> _Requirement_
From the first line to the last, restate the data word for word.

> _Given records_
╔══
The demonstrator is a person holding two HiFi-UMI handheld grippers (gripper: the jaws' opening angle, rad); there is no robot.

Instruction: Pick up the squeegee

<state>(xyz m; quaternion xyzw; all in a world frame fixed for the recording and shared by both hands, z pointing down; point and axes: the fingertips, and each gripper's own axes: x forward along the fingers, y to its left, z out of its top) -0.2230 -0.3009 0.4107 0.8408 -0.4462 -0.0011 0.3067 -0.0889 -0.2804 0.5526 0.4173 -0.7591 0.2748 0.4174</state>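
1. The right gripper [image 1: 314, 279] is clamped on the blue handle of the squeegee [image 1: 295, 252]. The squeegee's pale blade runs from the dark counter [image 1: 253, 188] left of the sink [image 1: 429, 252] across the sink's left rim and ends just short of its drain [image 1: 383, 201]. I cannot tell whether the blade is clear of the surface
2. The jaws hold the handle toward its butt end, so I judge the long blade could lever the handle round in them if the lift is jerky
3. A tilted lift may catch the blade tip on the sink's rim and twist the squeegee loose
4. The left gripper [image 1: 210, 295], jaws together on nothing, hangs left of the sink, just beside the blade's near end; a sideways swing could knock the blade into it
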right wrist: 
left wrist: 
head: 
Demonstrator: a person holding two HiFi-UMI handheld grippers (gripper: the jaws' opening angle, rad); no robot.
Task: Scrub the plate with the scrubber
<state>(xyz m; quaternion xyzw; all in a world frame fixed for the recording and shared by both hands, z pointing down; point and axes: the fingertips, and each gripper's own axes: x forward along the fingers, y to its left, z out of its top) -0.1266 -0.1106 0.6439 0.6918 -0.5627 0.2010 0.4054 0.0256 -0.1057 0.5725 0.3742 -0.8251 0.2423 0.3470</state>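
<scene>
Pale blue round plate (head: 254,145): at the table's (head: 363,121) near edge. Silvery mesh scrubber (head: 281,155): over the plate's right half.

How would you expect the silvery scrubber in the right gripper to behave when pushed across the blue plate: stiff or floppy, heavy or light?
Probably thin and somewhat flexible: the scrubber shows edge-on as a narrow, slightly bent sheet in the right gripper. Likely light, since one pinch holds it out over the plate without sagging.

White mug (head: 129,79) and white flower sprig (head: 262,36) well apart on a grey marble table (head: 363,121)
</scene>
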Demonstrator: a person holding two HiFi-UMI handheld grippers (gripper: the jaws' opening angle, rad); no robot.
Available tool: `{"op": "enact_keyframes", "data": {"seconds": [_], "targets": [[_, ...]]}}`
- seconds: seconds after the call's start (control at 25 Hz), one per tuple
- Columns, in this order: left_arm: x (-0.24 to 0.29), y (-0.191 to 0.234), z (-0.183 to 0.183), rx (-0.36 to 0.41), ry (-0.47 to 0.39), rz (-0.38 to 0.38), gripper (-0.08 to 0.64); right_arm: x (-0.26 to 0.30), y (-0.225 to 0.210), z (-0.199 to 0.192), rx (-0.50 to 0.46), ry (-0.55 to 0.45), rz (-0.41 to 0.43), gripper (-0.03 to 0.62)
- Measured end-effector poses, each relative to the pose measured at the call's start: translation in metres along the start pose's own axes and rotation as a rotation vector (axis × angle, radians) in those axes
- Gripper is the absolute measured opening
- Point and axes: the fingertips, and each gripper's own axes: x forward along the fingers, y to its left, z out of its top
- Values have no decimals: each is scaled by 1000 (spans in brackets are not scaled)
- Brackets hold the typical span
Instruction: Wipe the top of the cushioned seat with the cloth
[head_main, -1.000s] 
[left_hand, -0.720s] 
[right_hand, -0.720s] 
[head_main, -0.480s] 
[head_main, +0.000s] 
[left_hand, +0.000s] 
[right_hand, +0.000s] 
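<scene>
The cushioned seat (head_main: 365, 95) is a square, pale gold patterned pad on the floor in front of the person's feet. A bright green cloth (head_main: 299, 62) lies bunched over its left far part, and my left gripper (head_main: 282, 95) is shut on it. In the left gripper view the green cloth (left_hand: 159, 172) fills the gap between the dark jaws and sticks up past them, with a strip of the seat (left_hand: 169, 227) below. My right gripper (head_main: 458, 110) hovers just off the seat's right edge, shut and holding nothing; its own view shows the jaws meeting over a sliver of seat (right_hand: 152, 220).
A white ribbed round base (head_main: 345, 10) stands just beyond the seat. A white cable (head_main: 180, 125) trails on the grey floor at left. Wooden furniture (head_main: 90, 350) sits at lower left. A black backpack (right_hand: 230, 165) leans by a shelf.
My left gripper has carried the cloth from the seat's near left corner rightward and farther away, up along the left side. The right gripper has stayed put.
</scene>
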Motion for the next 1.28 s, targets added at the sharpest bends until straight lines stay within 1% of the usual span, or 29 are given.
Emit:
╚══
> _Output for this task_
The demonstrator is a person holding two HiFi-UMI handheld grippers (gripper: the jaws' opening angle, rad); there is no robot.

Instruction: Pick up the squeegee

<state>(xyz m; quaternion xyzw; all in a world frame fixed for the recording and shared by both hands, z pointing down; point and axes: the fingertips, and each gripper's own axes: x forward along the fingers, y to its left, z out of its top) -0.2230 -0.3009 0.4107 0.8408 -0.4462 -0.0011 0.3067 -0.0889 -0.2804 0.5526 0.4173 -0.7591 0.2748 0.4174</state>
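1. The right gripper [image 1: 314, 279] is clamped on the blue handle of the squeegee [image 1: 295, 252]. The squeegee's pale blade runs from the dark counter [image 1: 253, 188] left of the sink [image 1: 429, 252] across the sink's left rim and ends just short of its drain [image 1: 383, 201]. I cannot tell whether the blade is clear of the surface
2. The jaws hold the handle toward its butt end, so I judge the long blade could lever the handle round in them if the lift is jerky
3. A tilted lift may catch the blade tip on the sink's rim and twist the squeegee loose
4. The left gripper [image 1: 210, 295], jaws together on nothing, hangs left of the sink, just beside the blade's near end; a sideways swing could knock the blade into it
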right wrist: 
left wrist: 
head: 
Demonstrator: a person holding two HiFi-UMI handheld grippers (gripper: the jaws' opening angle, rad); no robot.
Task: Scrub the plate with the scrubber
<state>(xyz m; quaternion xyzw; all in a world frame fixed for the recording and shared by both hands, z pointing down; point and axes: the fingertips, and each gripper's own axes: x forward along the fingers, y to its left, z out of its top) -0.1266 -0.1106 0.6439 0.6918 -0.5627 0.2010 0.4054 0.0256 -0.1057 0.5725 0.3742 -0.8251 0.2423 0.3470</state>
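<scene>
Pale blue round plate (head: 254,145): at the table's (head: 363,121) near edge. Silvery mesh scrubber (head: 281,155): over the plate's right half.

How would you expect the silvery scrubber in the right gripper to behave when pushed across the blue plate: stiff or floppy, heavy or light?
Probably thin and somewhat flexible: the scrubber shows edge-on as a narrow, slightly bent sheet in the right gripper. Likely light, since one pinch holds it out over the plate without sagging.

White mug (head: 129,79) and white flower sprig (head: 262,36) well apart on a grey marble table (head: 363,121)
</scene>
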Demonstrator: a person holding two HiFi-UMI handheld grippers (gripper: the jaws' opening angle, rad); no robot.
Available tool: `{"op": "enact_keyframes", "data": {"seconds": [_], "targets": [[_, ...]]}}`
- seconds: seconds after the call's start (control at 25 Hz), one per tuple
- Columns, in this order: left_arm: x (-0.24 to 0.29), y (-0.191 to 0.234), z (-0.183 to 0.183), rx (-0.36 to 0.41), ry (-0.47 to 0.39), rz (-0.38 to 0.38), gripper (-0.08 to 0.64); right_arm: x (-0.26 to 0.30), y (-0.225 to 0.210), z (-0.199 to 0.192), rx (-0.50 to 0.46), ry (-0.55 to 0.45), rz (-0.41 to 0.43), gripper (-0.03 to 0.62)
- Measured end-effector poses, each relative to the pose measured at the call's start: translation in metres along the start pose's own axes and rotation as a rotation vector (axis × angle, radians) in those axes
- Gripper is the absolute measured opening
- Point and axes: the fingertips, and each gripper's own axes: x forward along the fingers, y to its left, z out of its top
- Values have no decimals: each is scaled by 1000 (spans in brackets are not scaled)
- Brackets hold the typical span
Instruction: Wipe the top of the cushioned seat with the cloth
[head_main, -1.000s] 
[left_hand, -0.720s] 
[right_hand, -0.720s] 
[head_main, -0.480s] 
[head_main, +0.000s] 
[left_hand, +0.000s] 
[right_hand, +0.000s] 
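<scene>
The cushioned seat (head_main: 365, 95) is a square, pale gold patterned pad on the floor in front of the person's feet. A bright green cloth (head_main: 299, 62) lies bunched over its left far part, and my left gripper (head_main: 282, 95) is shut on it. In the left gripper view the green cloth (left_hand: 159, 172) fills the gap between the dark jaws and sticks up past them, with a strip of the seat (left_hand: 169, 227) below. My right gripper (head_main: 458, 110) hovers just off the seat's right edge, shut and holding nothing; its own view shows the jaws meeting over a sliver of seat (right_hand: 152, 220).
A white ribbed round base (head_main: 345, 10) stands just beyond the seat. A white cable (head_main: 180, 125) trails on the grey floor at left. Wooden furniture (head_main: 90, 350) sits at lower left. A black backpack (right_hand: 230, 165) leans by a shelf.
My left gripper has carried the cloth from the seat's near left corner rightward and farther away, up along the left side. The right gripper has stayed put.
</scene>
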Motion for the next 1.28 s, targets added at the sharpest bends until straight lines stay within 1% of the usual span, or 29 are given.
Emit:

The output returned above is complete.